Since the failure rate for this particular error was comparatively high (certainly higher than the one or two I was getting for the failures I was looking at), he requested that the next ten people to encounter this error be given the opportunity to leave their email address and telephone number so that he could call them and ask follow-up questions. Some time later, he got word that ten people took him up on this offer, and he sent each of them e-mail asking them various questions about their hardware configurations, including whether they were overclocking. [- Continuing from above aside: See? Obviously overclocking was considered as a possibility.]

Five people responded saying, "Oh, yes, I'm overclocking. Is that a problem?"

The other half said, "What's overclocking?" He called them and walked them through some configuration information and was able to conclude that they were indeed all overclocked. But these people were not overclocking on purpose. The computer was already overclocked when they bought it.

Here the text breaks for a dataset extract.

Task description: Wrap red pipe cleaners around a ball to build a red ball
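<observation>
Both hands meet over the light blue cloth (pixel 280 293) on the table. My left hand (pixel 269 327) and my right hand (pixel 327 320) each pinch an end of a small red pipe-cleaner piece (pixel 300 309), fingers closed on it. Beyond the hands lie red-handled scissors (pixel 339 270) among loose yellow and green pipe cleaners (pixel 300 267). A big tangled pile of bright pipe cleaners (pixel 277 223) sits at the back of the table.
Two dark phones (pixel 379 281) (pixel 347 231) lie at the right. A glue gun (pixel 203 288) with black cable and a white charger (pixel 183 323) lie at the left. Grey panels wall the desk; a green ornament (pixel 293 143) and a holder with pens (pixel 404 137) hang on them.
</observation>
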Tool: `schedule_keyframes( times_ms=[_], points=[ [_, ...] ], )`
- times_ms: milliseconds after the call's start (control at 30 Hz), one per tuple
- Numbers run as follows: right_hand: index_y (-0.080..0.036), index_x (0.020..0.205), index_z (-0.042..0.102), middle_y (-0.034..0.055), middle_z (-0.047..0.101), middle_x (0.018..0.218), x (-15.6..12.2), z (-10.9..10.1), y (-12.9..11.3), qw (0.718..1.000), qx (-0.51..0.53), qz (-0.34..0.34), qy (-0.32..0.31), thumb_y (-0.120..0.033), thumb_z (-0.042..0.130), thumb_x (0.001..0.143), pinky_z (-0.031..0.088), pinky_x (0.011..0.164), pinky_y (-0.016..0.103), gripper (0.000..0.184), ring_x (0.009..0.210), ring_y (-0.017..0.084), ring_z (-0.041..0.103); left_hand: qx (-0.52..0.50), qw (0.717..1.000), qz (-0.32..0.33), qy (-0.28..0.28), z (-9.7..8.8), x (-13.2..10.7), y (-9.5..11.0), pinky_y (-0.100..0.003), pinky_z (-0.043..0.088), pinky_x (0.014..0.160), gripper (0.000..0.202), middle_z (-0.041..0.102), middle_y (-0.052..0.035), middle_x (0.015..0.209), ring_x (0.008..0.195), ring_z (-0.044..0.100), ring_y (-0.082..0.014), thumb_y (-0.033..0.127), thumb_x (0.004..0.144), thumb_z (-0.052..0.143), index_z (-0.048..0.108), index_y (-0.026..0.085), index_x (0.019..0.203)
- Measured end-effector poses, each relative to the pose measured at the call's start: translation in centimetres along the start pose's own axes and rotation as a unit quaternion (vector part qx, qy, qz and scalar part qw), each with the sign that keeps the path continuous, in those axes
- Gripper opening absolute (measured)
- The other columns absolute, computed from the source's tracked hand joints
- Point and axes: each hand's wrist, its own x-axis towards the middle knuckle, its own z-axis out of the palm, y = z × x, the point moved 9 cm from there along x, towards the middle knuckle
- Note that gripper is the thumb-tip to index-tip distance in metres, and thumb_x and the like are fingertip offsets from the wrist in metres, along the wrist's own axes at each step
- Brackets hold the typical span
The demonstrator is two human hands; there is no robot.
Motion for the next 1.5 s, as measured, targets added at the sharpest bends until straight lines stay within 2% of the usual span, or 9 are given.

These "stealth overclocked" computers came from small, independent "Bob's Computer Store"-type shops, not from one of the major computer manufacturers or retailers.

For both groups, he suggested that they stop overclocking or at least not overclock as aggressively. And in all cases, the people reported that their computer that used to crash regularly now runs smoothly.

Moral of the story: There's a lot of overclocking out there, and it makes Windows look bad.

I wonder if it'd be possible to detect overclocking from software and put up a warning in the crash dialog, "It appears that your computer is overclocked. This may cause random crashes. Try running the CPU at its rated speed to improve stability." But it takes only one false positive to get people saying, "Oh, there goes Microsoft blaming other people for its buggy software again."
posted on Tuesday, April 12, 2005 5:57 AM by oldnewthing
 
Shogmaster said:
I know, but in last 4 years of Win2000 and XP use, all BSOD I've personally had was hardware problems.

All of mine have been software problems, usually from misbehaved games and shell mods that perform various ring-x hacks.
 
Phoenix said:
All of mine have been software problems, usually from misbehaved games and shell mods that perform various ring-x hacks.

Your games give you BSOD?!? Damn.... I guesss I'm out of the loop. Haven't played games on my PCs since Counter Strike 1.6! :lol

Seriously, what crappay games are giving you BSODs? You should firebomb the developers.